- **What you have to do**: Every line of the data, first to last, must be written out unchanged.

- **Recorded data**:
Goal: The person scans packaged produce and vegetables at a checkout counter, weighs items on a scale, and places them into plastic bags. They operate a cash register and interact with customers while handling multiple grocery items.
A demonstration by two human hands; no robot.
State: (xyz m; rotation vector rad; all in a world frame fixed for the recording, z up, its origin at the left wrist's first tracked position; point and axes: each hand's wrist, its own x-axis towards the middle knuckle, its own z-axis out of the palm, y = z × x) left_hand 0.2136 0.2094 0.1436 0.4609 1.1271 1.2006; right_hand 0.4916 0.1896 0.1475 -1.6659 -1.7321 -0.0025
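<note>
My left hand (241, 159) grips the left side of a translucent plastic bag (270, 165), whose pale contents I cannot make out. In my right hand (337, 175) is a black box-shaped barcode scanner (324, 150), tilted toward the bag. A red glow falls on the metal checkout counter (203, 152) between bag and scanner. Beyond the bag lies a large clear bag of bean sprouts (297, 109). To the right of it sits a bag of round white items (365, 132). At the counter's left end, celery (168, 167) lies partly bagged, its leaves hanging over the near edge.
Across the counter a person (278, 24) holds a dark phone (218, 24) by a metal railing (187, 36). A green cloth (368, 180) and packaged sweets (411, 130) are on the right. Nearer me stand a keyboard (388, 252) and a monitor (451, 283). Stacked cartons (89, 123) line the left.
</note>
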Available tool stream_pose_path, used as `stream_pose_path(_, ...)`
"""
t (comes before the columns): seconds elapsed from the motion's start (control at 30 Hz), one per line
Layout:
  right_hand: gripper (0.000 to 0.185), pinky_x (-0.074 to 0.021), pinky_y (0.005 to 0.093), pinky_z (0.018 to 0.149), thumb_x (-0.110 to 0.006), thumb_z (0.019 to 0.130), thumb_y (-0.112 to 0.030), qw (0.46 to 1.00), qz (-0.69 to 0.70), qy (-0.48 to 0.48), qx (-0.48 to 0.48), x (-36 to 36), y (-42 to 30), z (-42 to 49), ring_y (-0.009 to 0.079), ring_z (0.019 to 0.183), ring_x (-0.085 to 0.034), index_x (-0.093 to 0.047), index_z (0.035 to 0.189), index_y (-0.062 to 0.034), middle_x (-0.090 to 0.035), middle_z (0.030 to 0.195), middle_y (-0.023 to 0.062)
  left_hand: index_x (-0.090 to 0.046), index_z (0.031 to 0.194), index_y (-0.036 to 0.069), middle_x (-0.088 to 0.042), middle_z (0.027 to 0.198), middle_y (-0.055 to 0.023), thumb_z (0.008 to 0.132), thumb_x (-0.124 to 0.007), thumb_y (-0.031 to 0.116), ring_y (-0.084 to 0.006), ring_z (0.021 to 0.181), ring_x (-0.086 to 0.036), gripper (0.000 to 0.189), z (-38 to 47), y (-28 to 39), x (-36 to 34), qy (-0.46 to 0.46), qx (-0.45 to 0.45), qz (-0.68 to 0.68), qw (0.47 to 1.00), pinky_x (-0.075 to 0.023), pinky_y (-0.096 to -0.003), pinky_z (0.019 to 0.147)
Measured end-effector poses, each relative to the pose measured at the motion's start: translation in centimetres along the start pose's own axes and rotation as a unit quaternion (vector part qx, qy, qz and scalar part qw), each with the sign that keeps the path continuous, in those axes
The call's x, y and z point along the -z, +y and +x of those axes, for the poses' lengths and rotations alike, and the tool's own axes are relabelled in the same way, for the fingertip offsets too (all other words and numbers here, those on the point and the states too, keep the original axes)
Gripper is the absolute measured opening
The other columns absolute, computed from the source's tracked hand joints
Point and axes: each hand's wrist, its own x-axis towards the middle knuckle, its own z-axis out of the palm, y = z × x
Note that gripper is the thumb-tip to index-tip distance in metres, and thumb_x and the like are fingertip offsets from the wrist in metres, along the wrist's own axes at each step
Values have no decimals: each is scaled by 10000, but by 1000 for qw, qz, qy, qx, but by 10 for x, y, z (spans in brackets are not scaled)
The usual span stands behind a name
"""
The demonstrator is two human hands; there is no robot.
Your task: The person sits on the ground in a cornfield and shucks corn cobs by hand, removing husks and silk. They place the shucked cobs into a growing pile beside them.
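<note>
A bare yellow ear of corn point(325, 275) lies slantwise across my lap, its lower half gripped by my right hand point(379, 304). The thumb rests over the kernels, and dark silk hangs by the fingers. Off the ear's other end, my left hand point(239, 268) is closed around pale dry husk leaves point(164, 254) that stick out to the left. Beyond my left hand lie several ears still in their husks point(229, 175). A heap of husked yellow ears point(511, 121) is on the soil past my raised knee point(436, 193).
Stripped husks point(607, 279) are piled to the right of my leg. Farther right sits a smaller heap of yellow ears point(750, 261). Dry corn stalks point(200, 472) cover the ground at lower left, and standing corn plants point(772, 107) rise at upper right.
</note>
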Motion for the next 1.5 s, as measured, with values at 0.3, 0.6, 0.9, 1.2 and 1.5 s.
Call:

- **Answer to this task**:
Goal: The person scans packaged produce and vegetables at a checkout counter, weighs items on a scale, and places them into plastic bags. They operate a cash register and interact with customers while handling multiple grocery items.
A demonstration by two human hands; no robot.
State: (xyz m; rotation vector rad; all in a world frame fixed for the recording, z up, its origin at the left wrist's first tracked position; point and axes: each hand's wrist, its own x-axis towards the middle knuckle, its own z-axis out of the palm, y = z × x) left_hand 0.2136 0.2094 0.1436 0.4609 1.1271 1.2006; right_hand 0.4916 0.1896 0.1475 -1.6659 -1.7321 -0.0025
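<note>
My left hand (241, 159) grips the left side of a translucent plastic bag (270, 165), whose pale contents I cannot make out. In my right hand (337, 175) is a black box-shaped barcode scanner (324, 150), tilted toward the bag. A red glow falls on the metal checkout counter (203, 152) between bag and scanner. Beyond the bag lies a large clear bag of bean sprouts (297, 109). To the right of it sits a bag of round white items (365, 132). At the counter's left end, celery (168, 167) lies partly bagged, its leaves hanging over the near edge.
Across the counter a person (278, 24) holds a dark phone (218, 24) by a metal railing (187, 36). A green cloth (368, 180) and packaged sweets (411, 130) are on the right. Nearer me stand a keyboard (388, 252) and a monitor (451, 283). Stacked cartons (89, 123) line the left.
</note>
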Available tool stream_pose_path, used as `stream_pose_path(_, ...)`
"""
t (comes before the columns): seconds elapsed from the motion's start (control at 30 Hz), one per line
Layout:
  right_hand: gripper (0.000 to 0.185), pinky_x (-0.074 to 0.021), pinky_y (0.005 to 0.093), pinky_z (0.018 to 0.149), thumb_x (-0.110 to 0.006), thumb_z (0.019 to 0.130), thumb_y (-0.112 to 0.030), qw (0.46 to 1.00), qz (-0.69 to 0.70), qy (-0.48 to 0.48), qx (-0.48 to 0.48), x (-36 to 36), y (-42 to 30), z (-42 to 49), ring_y (-0.009 to 0.079), ring_z (0.019 to 0.183), ring_x (-0.085 to 0.034), index_x (-0.093 to 0.047), index_z (0.035 to 0.189), index_y (-0.062 to 0.034), middle_x (-0.090 to 0.035), middle_z (0.030 to 0.195), middle_y (-0.023 to 0.062)
  left_hand: index_x (-0.090 to 0.046), index_z (0.031 to 0.194), index_y (-0.036 to 0.069), middle_x (-0.088 to 0.042), middle_z (0.027 to 0.198), middle_y (-0.055 to 0.023), thumb_z (0.008 to 0.132), thumb_x (-0.124 to 0.007), thumb_y (-0.031 to 0.116), ring_y (-0.084 to 0.006), ring_z (0.021 to 0.181), ring_x (-0.086 to 0.036), gripper (0.000 to 0.189), z (-38 to 47), y (-28 to 39), x (-36 to 34), qy (-0.46 to 0.46), qx (-0.45 to 0.45), qz (-0.68 to 0.68), qw (0.47 to 1.00), pinky_x (-0.075 to 0.023), pinky_y (-0.096 to -0.003), pinky_z (0.019 to 0.147)
Measured end-effector poses, each relative to the pose measured at the motion's start: translation in centimetres along the start pose's own axes and rotation as a unit quaternion (vector part qx, qy, qz and scalar part qw), each with the sign that keeps the path continuous, in those axes
The call's x, y and z point along the -z, +y and +x of those axes, for the poses' lengths and rotations alike, and the tool's own axes are relabelled in the same way, for the fingertip offsets too (all other words and numbers here, those on the point and the states too, keep the original axes)
Gripper is the absolute measured opening
The other columns absolute, computed from the source's tracked hand joints
Point and axes: each hand's wrist, its own x-axis towards the middle knuckle, its own z-axis out of the palm, y = z × x
Note that gripper is the thumb-tip to index-tip distance in metres, and thumb_x and the like are fingertip offsets from the wrist in metres, along the wrist's own axes at each step
Values have no decimals: each is scaled by 10000, but by 1000 for qw, qz, qy, qx, but by 10 for x, y, z (spans in brackets are not scaled)
The usual span stands behind a name
"""
The demonstrator is two human hands; there is no robot.
Your task: The person sits on the ground in a cornfield and shucks corn cobs by hand, removing husks and silk. They place the shucked cobs into a growing pile beside them.
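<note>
A bare yellow ear of corn point(325, 275) lies slantwise across my lap, its lower half gripped by my right hand point(379, 304). The thumb rests over the kernels, and dark silk hangs by the fingers. Off the ear's other end, my left hand point(239, 268) is closed around pale dry husk leaves point(164, 254) that stick out to the left. Beyond my left hand lie several ears still in their husks point(229, 175). A heap of husked yellow ears point(511, 121) is on the soil past my raised knee point(436, 193).
Stripped husks point(607, 279) are piled to the right of my leg. Farther right sits a smaller heap of yellow ears point(750, 261). Dry corn stalks point(200, 472) cover the ground at lower left, and standing corn plants point(772, 107) rise at upper right.
</note>
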Motion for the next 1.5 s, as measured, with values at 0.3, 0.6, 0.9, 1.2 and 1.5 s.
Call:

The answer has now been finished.